April 2, 2014

A Wonderful Morning at Corkscrew Swamp

One place that we always visit when we do a Florida road trip is Corkscrew Swamp, a 14,000 acre Audubon preserve that is easily accessed from the Naples area. It has a 2.2 mile boardwalk through a variety of habitats and we always see interesting plants, birds and other animals. This red-shouldered hawk greeted us as we entered the area:

The edges of the preserve have a lot of open grassland:

The sunshine in these areas allows some lovely wildflowers to bloom like these blue-flag iris:

Most of the preserve, however, is very wet with dense vegetation. Huge baldcypress trees dominate the canopy and some have been encircled by strangler figs:

Many different types of ferns grow in the dim light:

Some scenes seem almost primeval:

Here an anhinga waits for unwary prey:

Many trees are covered with epiphytic plants such as resurrection ferns, and, rarely, orchids. Sadly, most wild orchids in Florida that were at all accessible have been illegally taken for private use or for the nursery trade. Most, if not all, soon die because their complex need for partnership with specific types of fungi cannot be met in a home garden. We were, though, able to see a couple of blooming epiphytic orchids, with the help of a preserve volunteer. They were pretty far away from the boardwalk but it was exciting to see them regardless. Here is a lovely yellow Epidendrum amphistomum; I don't think it deserves its common name of dingy-flowered star orchid!

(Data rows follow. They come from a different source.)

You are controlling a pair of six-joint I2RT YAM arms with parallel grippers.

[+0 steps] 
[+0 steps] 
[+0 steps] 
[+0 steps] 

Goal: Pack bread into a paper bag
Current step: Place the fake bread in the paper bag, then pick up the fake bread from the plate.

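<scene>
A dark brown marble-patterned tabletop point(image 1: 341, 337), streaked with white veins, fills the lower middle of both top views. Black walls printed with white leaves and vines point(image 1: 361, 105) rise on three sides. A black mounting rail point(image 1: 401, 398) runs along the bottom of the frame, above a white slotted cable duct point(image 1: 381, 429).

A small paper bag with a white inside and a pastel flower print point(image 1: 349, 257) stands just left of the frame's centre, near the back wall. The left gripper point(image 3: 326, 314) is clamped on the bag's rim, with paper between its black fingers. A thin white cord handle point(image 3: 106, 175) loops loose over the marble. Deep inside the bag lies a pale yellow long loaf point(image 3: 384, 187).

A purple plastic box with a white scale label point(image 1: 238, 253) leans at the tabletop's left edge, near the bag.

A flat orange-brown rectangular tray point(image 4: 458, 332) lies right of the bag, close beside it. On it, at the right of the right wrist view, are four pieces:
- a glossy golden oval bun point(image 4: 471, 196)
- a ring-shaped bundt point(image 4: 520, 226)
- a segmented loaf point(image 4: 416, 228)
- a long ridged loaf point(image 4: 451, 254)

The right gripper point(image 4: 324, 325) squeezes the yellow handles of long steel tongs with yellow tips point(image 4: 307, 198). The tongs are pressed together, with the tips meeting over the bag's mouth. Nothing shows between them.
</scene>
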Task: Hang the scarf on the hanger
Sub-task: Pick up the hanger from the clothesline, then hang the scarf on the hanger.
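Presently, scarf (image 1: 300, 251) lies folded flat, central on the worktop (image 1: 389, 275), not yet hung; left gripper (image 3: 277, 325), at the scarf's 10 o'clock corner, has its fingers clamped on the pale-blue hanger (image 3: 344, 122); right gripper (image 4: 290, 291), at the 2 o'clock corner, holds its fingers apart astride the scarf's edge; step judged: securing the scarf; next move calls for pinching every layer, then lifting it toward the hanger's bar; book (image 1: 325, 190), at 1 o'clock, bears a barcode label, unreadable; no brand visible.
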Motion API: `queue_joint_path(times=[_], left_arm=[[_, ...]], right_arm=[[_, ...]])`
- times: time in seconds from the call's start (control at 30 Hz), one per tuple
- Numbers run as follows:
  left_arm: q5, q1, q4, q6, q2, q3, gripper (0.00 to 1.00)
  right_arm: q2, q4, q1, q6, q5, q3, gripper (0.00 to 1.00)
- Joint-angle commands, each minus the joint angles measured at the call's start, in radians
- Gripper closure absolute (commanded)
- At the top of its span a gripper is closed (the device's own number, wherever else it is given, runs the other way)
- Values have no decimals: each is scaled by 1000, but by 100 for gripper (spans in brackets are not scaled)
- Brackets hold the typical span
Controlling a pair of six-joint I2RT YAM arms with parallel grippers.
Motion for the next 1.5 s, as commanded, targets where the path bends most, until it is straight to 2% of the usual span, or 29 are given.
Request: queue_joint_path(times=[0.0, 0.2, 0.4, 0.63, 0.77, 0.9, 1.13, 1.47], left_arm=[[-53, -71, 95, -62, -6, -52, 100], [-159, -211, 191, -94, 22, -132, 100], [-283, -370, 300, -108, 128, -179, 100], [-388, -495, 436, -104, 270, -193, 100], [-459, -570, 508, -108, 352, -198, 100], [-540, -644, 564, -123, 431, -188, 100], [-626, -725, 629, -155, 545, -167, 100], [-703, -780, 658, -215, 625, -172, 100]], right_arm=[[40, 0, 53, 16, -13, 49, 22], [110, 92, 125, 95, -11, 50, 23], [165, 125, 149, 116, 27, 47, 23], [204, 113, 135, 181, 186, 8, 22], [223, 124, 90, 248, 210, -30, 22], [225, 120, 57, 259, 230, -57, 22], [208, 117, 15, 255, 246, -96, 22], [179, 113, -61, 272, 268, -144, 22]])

And this is called delicate ionopsis:

It was located about 50 feet from the boardwalk and beyond the range of my camera, but we did see one later in the trip that was closer:

We spotted several terrestrial orchids called beaked orchids or scarlet ladies' tresses as we walked along the boardwalk. They are similar to our ladies' tresses orchids, although the beaked orchids are much bigger and the ladies' tresses are all white.

We couldn't miss this young alligator basking in what little sun reaches through the trees:

And way back in the forest the barred owl enthralled many visitors who had binoculars:

One of the most spectacular birds of south Florida is the painted bunting, which is a frequent visitor to feeders at the preserve:

As we left the boardwalk and the preserve, we were thrilled to see a soaring swallow-tailed kite, a raptor that, according to preserve naturalists, had returned from its winter home in South America just a few weeks before our visit. Photos can't really capture its elegance and incredible flying skill but here is an attempt:

Corkscrew Swamp is a popular and worthwhile destination for any visit to south Florida!